P. Te he leído que consideras que Tápies o que Chillida trabajan la materia, pero que han impostado una profundidad intelectual.

R. Sí, cuando Chillida o Tàpies especulaban y hablaban de Heidegger y cosas así era grotesco. Lo que tiene Tàpies es sensibilidad para la materia. Y Chillida lo mismo: considero que formalmente es un escultor poco imaginativo y bastante rudimentario, tiene sensibilidad para el material, pero no mucho más.

P. ¿Qué buscas cuando contemplas una obra de arte?

R. Quien tiene la retina educada por la contemplación del arte moderno, como me pasó a mí, está viendo la pintura desde un ángulo muy lateral y un poco angosto. Está buscando la organización formal del lienzo. Eso es el cubismo. El asunto importa poco. Se está aproximando a la pintura con una actitud que tiende a transferir también a la percepción de los clásicos. Cuando ve un Velázquez, un Murillo o un Goya, también tiende a apreciar los aspectos formales, lo que ya supone que ha amputado la experiencia antigua, donde el manejo del oficio, que era muy importante, no era disociable de la maestría escenográfica, como se ve en el caso de Las Meninas.
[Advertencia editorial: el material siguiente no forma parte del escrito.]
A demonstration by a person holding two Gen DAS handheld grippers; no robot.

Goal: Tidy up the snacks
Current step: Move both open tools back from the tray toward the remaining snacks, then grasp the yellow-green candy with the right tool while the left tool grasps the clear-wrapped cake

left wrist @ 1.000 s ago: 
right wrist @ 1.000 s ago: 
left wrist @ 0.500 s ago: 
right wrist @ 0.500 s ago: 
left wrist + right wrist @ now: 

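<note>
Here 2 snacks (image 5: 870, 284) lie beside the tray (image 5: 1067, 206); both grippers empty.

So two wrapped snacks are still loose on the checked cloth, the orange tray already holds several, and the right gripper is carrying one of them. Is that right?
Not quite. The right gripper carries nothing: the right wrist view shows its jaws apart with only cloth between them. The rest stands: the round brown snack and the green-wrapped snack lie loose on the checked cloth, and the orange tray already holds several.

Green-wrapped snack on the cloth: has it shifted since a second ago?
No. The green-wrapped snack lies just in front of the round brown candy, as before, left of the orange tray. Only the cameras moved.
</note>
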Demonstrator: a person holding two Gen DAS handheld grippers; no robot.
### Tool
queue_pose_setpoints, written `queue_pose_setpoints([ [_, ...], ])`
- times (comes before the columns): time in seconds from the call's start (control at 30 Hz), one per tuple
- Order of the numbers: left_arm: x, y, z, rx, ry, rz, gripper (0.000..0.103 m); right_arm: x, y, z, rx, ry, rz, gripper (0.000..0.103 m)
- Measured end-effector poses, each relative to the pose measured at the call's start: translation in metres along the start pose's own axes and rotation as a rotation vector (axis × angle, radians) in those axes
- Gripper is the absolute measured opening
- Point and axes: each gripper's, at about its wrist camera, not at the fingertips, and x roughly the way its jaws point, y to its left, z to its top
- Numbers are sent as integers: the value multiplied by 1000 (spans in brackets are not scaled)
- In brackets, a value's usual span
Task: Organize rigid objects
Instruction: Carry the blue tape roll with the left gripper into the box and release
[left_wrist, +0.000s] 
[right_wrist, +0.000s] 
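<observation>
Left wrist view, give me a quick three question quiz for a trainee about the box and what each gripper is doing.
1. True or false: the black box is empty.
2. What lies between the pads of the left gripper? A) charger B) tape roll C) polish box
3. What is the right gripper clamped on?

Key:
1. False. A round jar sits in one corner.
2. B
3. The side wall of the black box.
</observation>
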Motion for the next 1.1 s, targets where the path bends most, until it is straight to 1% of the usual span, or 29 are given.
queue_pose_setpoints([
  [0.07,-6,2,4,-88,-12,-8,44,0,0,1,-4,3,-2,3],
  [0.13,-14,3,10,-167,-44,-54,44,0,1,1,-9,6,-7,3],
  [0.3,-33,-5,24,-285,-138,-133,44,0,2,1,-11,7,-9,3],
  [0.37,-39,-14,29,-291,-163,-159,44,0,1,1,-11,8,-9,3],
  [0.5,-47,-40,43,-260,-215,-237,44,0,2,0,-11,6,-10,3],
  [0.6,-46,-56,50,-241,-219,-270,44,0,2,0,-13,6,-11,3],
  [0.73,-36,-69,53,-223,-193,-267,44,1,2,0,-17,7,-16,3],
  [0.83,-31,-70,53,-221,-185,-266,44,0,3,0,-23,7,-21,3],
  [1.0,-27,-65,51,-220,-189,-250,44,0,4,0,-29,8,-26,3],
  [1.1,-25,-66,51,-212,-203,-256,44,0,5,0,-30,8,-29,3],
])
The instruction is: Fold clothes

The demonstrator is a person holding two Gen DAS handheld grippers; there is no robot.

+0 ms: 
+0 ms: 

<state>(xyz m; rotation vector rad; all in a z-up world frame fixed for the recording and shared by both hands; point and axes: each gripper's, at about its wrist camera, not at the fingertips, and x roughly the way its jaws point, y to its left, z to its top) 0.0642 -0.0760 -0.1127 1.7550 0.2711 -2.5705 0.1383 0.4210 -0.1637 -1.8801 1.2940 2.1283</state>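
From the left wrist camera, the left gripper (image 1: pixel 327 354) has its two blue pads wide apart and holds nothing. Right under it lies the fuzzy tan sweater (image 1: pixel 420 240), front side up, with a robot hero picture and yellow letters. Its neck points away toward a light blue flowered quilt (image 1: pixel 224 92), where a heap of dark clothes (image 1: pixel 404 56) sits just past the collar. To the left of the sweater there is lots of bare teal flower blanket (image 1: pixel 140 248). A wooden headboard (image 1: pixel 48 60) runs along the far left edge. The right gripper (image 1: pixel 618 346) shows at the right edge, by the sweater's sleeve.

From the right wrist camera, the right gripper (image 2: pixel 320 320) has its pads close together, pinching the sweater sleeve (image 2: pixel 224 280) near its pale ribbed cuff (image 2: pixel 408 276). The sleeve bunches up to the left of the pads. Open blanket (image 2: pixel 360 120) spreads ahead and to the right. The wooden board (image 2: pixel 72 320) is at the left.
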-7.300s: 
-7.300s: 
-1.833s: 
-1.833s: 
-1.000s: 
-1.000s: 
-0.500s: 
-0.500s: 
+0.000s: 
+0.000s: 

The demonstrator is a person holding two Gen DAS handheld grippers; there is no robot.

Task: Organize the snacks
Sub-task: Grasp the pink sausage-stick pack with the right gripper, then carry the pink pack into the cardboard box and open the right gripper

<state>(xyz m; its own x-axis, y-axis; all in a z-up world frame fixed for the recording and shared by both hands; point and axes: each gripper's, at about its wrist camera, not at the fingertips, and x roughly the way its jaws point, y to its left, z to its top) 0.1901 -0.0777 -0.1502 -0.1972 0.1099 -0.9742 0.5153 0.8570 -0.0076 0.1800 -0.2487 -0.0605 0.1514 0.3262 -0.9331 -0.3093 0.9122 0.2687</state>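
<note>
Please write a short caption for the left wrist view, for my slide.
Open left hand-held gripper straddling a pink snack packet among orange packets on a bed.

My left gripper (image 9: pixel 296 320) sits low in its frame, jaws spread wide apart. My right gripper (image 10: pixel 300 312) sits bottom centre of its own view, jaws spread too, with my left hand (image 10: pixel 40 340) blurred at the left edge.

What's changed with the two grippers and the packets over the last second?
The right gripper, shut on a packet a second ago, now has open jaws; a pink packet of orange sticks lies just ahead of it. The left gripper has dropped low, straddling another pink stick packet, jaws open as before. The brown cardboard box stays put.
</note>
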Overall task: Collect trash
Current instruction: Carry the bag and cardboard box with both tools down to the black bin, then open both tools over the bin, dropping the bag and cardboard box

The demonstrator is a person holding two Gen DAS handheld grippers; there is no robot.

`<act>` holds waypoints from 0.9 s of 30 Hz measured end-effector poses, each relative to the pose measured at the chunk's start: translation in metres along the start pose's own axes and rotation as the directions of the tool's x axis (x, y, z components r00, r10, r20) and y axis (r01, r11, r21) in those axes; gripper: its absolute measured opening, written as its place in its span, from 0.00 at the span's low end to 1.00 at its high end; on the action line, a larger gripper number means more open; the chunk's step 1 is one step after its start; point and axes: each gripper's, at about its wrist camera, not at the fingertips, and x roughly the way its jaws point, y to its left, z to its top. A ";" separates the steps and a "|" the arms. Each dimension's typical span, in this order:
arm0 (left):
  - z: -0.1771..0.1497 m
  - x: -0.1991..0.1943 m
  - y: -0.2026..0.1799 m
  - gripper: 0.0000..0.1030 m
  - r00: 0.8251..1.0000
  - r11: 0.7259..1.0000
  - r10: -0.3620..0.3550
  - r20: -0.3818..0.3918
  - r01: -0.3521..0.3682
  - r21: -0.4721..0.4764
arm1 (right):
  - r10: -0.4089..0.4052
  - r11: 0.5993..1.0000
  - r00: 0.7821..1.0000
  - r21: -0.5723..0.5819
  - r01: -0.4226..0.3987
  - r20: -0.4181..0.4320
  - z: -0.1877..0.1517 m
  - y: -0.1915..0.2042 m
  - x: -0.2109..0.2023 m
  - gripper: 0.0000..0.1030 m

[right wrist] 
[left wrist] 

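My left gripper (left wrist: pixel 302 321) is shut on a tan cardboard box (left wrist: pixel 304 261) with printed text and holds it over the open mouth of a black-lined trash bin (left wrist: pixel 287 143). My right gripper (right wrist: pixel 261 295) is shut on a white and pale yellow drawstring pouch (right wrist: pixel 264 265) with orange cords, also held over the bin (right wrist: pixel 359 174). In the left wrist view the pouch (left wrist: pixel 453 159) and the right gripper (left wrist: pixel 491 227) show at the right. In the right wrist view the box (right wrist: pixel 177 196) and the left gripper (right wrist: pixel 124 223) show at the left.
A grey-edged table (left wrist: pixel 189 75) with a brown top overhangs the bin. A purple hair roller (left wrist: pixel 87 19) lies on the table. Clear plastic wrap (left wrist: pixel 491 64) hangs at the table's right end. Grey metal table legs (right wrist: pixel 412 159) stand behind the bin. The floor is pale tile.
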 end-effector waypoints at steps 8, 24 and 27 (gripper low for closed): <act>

No era disociable del manejo de una serie de motivos transmitidos a través de la tradición, por la Iglesia, por el tratamiento de algunos asuntos convencionales de carácter mitológico. Era una experiencia mucho más completa. Pero incluso en el arte moderno, donde manda exclusivamente la aproximación visual, sin el dominio del oficio no hay arte, hay retórica. Duchamp, que sigue siendo el modelo, no era un hombre demasiado inteligente, no había leído nada en su vida. Era un hombre astuto. Dice cosas que a veces tienen gracia, pero suponer que Duchamp es un pensador es absurdo y pasa con muchos de sus émulos. Pensar es exigente; exige situarse en una tradición y dedicarle tiempo. A través de los actos de provocación o de las apuestas del arte contemporáneo no se piensa.

P. Para cerrar, te quiero hacer la pregunta que siempre le hacemos a nuestros invitados: ¿a quién te gustaría que invitáramos a Vidas cruzadas?

R. Voy a decir dos personas que no son de Madrid, para no ser centralista: Roberto Blanco, que es constitucionalista, y José María Ruiz-Soroa, que es abogado de profesión, pero que ha escrito cosas muy notables sobre pensamiento político y está muy familiarizado con el problema vasco.